▶ _TASK_: Whenever "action" occurs in a line of the material, list that line.
== DATA ==
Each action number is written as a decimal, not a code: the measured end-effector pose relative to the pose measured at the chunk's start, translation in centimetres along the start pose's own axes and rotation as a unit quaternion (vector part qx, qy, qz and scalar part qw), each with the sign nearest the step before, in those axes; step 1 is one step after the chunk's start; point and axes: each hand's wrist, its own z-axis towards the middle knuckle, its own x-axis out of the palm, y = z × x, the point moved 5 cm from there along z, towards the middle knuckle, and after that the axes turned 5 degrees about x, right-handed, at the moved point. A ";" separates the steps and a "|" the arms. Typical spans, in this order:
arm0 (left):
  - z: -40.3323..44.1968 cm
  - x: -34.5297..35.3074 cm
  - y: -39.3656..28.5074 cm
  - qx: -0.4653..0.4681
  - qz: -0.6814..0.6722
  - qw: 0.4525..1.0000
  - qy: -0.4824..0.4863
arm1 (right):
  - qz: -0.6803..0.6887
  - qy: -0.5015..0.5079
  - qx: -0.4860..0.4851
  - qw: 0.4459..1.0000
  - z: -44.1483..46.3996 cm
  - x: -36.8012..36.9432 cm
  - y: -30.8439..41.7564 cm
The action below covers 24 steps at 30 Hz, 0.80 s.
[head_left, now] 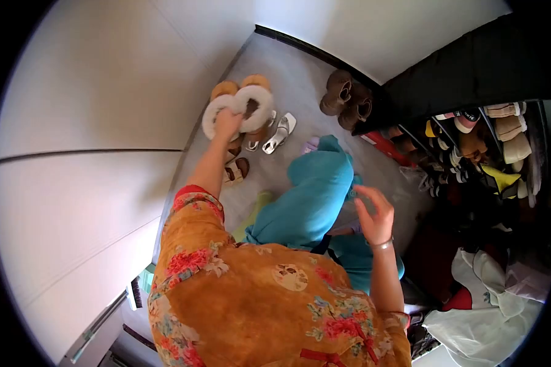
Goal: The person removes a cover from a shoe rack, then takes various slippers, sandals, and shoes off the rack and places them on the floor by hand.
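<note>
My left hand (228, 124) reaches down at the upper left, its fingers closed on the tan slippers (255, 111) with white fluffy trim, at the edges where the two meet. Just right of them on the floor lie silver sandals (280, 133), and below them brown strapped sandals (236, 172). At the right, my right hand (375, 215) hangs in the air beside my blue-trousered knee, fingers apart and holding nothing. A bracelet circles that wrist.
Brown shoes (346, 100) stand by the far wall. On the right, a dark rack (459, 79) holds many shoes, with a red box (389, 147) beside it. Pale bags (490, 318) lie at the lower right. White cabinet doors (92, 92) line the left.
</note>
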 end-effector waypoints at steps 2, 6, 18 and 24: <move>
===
▶ _SOLUTION TO THIS PROBLEM_:
Each action number is written as a decimal, not a code: the measured end-effector pose relative to the pose measured at the chunk's start, translation in centimetres along the start pose's own axes and rotation as a unit quaternion (vector part qx, qy, qz and scalar part qw), each with the sign nearest the step before, in those axes; step 1 is one step after the chunk's start; point and axes: each hand's wrist, its own z-axis towards the middle knuckle, its own x-axis out of the palm, y = z × x, the point moved 5 cm from there along z, towards the middle knuckle, and after that the axes turned 5 degrees about x, right-handed, at the moved point. A ";" separates the steps and a "|" the arms. Typical spans, in this order:
The action below covers 24 steps at 30 Hz, 0.80 s.

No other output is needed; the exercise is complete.